# Ex - GroupBy

### Introduction:

GroupBy can be summarized as Split-Apply-Combine.

Special thanks to: https://github.com/justmarkham for sharing the dataset and materials.

Check out this [Diagram](http://i.imgur.com/yjNkiwL.png)  
### Step 1. Import the necessary libraries

In [7]:
from pyspark.sql import SparkSession
from pyspark.sql import functions as func

In [2]:
spark = SparkSession.builder.appName("exercise-3").getOrCreate()

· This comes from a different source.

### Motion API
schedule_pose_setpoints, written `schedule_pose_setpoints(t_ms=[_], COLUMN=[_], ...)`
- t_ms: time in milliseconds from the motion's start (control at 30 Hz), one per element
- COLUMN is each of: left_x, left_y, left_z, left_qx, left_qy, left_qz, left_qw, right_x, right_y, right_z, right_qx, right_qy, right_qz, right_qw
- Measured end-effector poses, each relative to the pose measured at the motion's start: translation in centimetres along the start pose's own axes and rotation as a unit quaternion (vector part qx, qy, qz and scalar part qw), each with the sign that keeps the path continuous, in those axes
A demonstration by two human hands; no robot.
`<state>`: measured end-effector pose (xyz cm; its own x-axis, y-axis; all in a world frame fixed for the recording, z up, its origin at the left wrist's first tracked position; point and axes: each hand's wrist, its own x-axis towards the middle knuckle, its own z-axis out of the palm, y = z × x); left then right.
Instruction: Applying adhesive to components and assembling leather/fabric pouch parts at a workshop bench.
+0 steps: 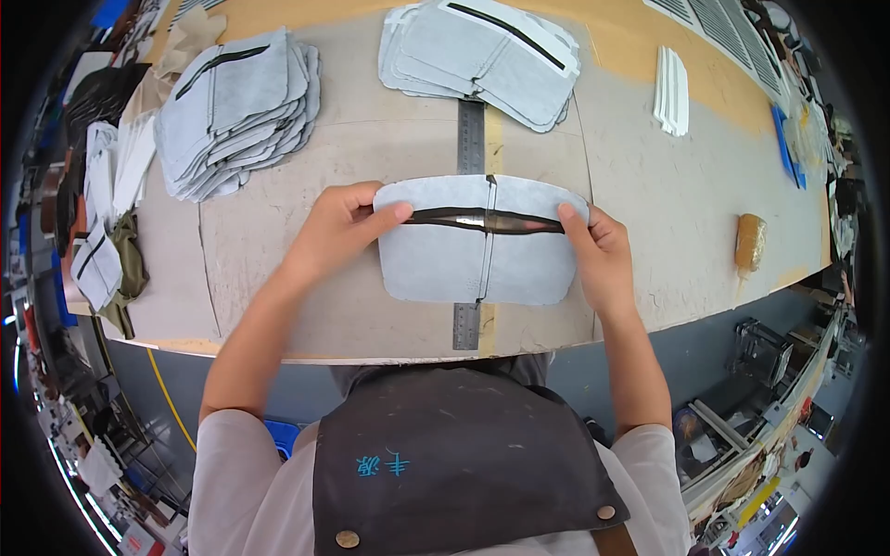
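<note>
Between my two hands is a pale grey fabric panel (431,264) with a centre seam and a black-edged slot running across its upper part. The slot gapes a little in the middle. My left hand (348,222) pinches the panel's left edge, thumb on top at the slot's end. At the right edge my right hand (598,241) grips it the same way, thumb by the other end of the slot. Underneath, a steel ruler (466,329) runs front to back on the table, partly hidden by the panel.
A stack of similar grey panels (250,102) lies at the back left, another stack (482,56) at the back middle. White strips (671,93) lie back right. A tan wrapped roll (751,243) and a blue flat thing (788,146) sit near the worktable's (649,269) right side.
</note>
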<state>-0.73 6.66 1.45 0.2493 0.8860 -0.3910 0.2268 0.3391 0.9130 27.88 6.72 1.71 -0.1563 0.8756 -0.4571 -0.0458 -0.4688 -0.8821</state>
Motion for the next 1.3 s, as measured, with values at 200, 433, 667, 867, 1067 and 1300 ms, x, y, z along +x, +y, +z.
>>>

23/01/23 19:50:54 WARN Utils: Your hostname, Ana-Matebook resolves to a loopback address: 127.0.1.1; using 192.168.1.137 instead (on interface wlp2s0)
23/01/23 19:50:54 WARN Utils: Set SPARK_LOCAL_IP if you need to bind to another address


Setting default log level to "WARN".
To adjust logging level use sc.setLogLevel(newLevel). For SparkR, use setLogLevel(newLevel).


23/01/23 19:50:56 WARN NativeCodeLoader: Unable to load native-hadoop library for your platform... using builtin-java classes where applicable
23/01/23 19:50:57 WARN Utils: Service 'SparkUI' could not bind on port 4040. Attempting port 4041.


### Step 2. Import the dataset from this [address](https://raw.githubusercontent.com/justmarkham/DAT8/master/data/drinks.csv). 

### Step 3. Assign it to a variable called drinks.

In [3]:
drinks = spark.read.option("header", True).option("inferSchema", True).csv("./../../datasets/alcohol.csv")

In [4]:
drinks.show()

+-----------------+-------------+---------------+-------------+----------------------------+---------+
|          country|beer_servings|spirit_servings|wine_servings|total_litres_of_pure_alcohol|continent|
+-----------------+-------------+---------------+-------------+----------------------------+---------+
|      Afghanistan|            0|              0|            0|                         0.0|       AS|
|          Albania|           89|            132|           54|                         4.9|       EU|
|          Algeria|           25|              0|           14|                         0.7|       AF|
|          Andorra|          245|            138|          312|                        12.4|       EU|
|           Angola|          217|             57|           45|                         5.9|       AF|
|Antigua & Barbuda|          102|            128|           45|                         4.9|       NA|
|        Argentina|          193|             25|          221|          

In [5]:
drinks.printSchema()

root
 |-- country: string (nullable = true)
 |-- beer_servings: integer (nullable = true)
 |-- spirit_servings: integer (nullable = true)
 |-- wine_servings: integer (nullable = true)
 |-- total_litres_of_pure_alcohol: double (nullable = true)
 |-- continent: string (nullable = true)



### Step 4. Which continent drinks more beer on average?

In [10]:
drinks.groupBy("continent").agg(func.avg("beer_servings").alias("avg_beers")).sort("avg_beers", ascending=False).show()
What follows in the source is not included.